Single-sample variant calling:

* Fixied critical typo in HaplotypeCaller disk spec.
* Fixed wdl-computed divide by zero error in `SRFlowcell` outputs.
* Updated `MergeVCFs` to have an option to name an output as a GVCF.
* Removed deprecated GC logging flags from GATK commands.
* Fixed issue in `FastQC` if no read qualities are in the file.
* Added missing annotation groups to ReblockGVCFs.

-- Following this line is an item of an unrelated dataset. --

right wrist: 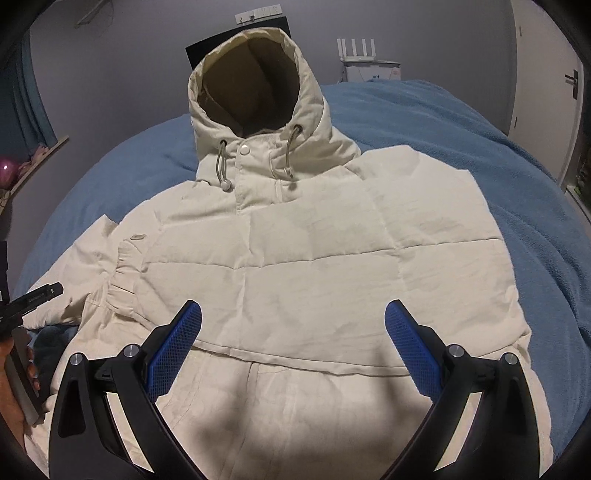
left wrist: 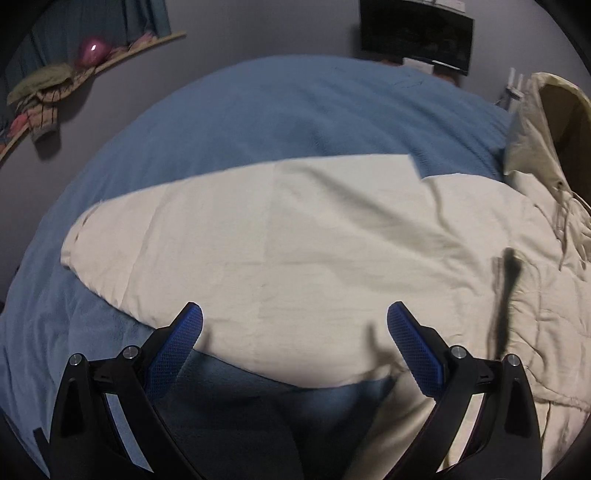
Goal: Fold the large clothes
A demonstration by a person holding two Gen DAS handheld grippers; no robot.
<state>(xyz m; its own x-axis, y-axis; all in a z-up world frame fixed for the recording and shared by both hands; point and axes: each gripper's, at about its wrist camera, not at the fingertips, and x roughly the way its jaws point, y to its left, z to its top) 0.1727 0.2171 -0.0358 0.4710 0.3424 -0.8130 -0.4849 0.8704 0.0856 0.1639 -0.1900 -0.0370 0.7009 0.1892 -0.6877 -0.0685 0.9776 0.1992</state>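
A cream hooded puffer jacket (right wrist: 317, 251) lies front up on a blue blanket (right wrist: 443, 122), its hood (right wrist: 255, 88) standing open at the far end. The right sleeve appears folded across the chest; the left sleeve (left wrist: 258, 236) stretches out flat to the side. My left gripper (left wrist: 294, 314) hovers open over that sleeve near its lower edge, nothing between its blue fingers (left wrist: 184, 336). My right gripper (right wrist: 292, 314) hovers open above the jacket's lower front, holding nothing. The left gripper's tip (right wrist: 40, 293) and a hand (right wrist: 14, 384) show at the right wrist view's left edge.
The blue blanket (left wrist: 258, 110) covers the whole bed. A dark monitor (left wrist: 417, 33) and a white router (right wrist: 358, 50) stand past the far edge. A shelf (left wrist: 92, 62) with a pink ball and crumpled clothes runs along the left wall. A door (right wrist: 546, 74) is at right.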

* HaplotypeCaller WDL now returns the reblocked GVCF.

Joint Calling:
* Added option to use gnarly genotyper
* Added het inputs to joint genotyping
* Fixed java memory allocation in joint genotyping to be based on memory of the VM, not hard-coded
* Fixed name of outdir in `ConvertToZarrStore` to be correct for this workflow.

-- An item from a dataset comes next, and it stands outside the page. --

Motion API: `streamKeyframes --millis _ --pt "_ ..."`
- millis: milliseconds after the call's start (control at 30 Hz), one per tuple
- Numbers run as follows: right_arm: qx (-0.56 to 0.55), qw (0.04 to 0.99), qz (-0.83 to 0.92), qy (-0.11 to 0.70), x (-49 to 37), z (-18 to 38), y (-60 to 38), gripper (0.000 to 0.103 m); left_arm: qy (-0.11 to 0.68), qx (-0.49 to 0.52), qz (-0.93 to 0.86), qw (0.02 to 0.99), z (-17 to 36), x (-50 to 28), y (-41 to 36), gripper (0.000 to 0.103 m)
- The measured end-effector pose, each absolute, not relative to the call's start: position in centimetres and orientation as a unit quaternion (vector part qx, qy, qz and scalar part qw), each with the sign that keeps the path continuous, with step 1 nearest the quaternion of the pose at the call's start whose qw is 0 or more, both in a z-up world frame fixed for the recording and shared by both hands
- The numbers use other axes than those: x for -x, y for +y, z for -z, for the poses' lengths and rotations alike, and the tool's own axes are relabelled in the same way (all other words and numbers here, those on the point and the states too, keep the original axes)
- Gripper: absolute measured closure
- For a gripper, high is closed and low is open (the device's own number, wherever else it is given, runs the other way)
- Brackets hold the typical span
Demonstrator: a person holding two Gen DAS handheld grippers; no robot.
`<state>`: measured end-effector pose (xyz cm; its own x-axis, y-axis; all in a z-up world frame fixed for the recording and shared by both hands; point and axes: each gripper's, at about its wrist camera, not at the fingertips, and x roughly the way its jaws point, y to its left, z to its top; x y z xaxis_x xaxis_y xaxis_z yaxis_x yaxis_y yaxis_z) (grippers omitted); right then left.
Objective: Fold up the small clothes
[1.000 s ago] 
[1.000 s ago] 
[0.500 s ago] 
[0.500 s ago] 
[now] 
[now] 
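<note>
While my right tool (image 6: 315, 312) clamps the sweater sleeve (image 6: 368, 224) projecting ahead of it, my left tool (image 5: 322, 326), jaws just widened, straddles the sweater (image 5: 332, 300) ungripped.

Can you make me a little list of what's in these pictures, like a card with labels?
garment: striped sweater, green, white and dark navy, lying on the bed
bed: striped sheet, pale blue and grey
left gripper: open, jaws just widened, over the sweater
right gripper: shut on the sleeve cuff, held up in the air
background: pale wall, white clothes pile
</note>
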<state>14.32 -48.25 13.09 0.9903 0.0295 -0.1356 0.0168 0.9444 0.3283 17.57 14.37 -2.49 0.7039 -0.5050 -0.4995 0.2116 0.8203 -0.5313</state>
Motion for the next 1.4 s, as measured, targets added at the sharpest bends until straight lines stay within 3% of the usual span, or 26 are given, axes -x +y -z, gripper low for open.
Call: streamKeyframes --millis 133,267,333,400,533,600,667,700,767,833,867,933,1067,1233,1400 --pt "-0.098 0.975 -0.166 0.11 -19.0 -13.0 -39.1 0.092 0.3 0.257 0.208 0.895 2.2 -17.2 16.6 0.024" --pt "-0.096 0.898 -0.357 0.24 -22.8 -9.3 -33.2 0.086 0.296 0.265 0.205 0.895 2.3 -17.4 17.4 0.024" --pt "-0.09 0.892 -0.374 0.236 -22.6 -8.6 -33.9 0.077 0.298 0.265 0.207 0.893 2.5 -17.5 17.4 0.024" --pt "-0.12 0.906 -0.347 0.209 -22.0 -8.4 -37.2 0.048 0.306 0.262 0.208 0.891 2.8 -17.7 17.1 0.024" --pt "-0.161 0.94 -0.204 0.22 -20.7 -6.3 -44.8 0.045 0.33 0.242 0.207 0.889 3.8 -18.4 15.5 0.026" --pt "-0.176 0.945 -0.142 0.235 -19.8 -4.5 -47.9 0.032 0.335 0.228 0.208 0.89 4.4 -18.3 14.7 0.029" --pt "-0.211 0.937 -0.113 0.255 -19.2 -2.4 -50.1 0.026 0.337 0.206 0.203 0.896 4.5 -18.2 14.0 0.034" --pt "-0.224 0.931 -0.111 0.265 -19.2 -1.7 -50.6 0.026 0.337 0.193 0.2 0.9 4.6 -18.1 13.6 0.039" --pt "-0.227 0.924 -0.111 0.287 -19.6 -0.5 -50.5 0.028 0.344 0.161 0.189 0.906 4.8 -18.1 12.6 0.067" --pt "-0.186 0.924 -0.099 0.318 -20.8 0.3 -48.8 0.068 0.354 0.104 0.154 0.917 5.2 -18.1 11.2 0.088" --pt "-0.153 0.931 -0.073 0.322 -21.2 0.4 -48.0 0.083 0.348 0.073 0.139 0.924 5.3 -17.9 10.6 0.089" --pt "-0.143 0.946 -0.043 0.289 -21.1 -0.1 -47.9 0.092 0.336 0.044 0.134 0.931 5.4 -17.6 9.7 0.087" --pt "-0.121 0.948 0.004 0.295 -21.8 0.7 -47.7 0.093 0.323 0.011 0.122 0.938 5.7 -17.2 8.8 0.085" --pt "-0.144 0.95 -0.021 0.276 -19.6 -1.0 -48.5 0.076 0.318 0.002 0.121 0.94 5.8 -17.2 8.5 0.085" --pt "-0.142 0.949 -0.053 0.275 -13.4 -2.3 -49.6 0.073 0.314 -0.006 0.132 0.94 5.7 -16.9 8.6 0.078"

* Updated the zarr conversion to use parallel Dask processes and to log to stdout.
* Upped default zarr conversion memory to 32gb.

VETS:
* Added stack trace logging for errors in `ExtractVariantAnnotations`,
  `TrainVariantAnnotationsModel`, and `ScoreVariantAnnotations`.

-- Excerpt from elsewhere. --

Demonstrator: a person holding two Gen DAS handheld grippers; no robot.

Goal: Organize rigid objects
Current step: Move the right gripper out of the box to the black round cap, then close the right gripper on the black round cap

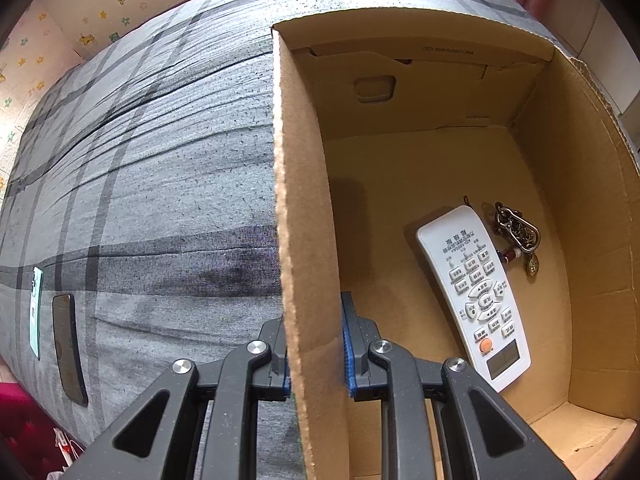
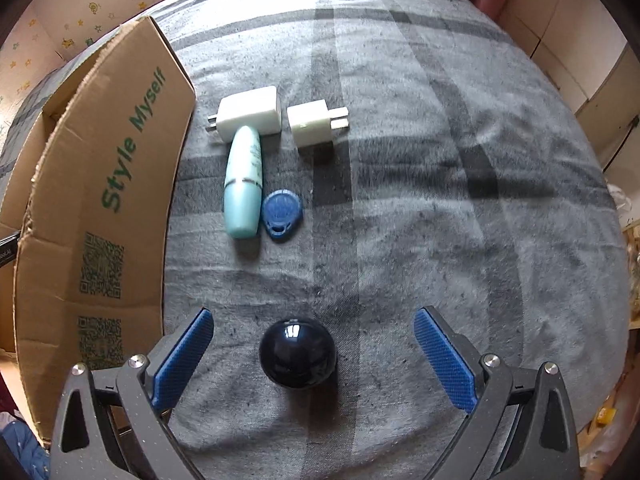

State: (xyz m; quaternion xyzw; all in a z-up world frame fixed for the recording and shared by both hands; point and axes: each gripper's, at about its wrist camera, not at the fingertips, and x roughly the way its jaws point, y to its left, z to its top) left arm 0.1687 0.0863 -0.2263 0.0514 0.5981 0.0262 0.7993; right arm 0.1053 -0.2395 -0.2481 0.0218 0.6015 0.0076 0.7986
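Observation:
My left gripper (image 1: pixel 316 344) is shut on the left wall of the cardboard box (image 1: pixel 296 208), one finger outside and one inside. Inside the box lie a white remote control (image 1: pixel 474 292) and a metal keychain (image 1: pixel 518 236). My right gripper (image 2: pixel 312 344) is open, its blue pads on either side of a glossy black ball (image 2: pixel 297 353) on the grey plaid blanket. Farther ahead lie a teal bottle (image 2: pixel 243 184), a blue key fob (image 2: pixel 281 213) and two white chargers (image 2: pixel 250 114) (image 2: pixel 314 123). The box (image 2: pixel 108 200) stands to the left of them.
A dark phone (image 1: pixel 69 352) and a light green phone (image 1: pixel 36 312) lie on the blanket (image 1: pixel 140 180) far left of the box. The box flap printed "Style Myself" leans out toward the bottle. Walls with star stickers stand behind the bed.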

* Removed `HAPCOMP`, `HAPDOM`, and `HEC` from default annotations for SNP and INDEL VETS filtration on joint-called VCF files.  Need to do more testing / debugging to include these in joint calling.

Misc:
* Fixed the name of the workflow in ExpandedDrugResistanceMarkerAggregation to reflect the actual name.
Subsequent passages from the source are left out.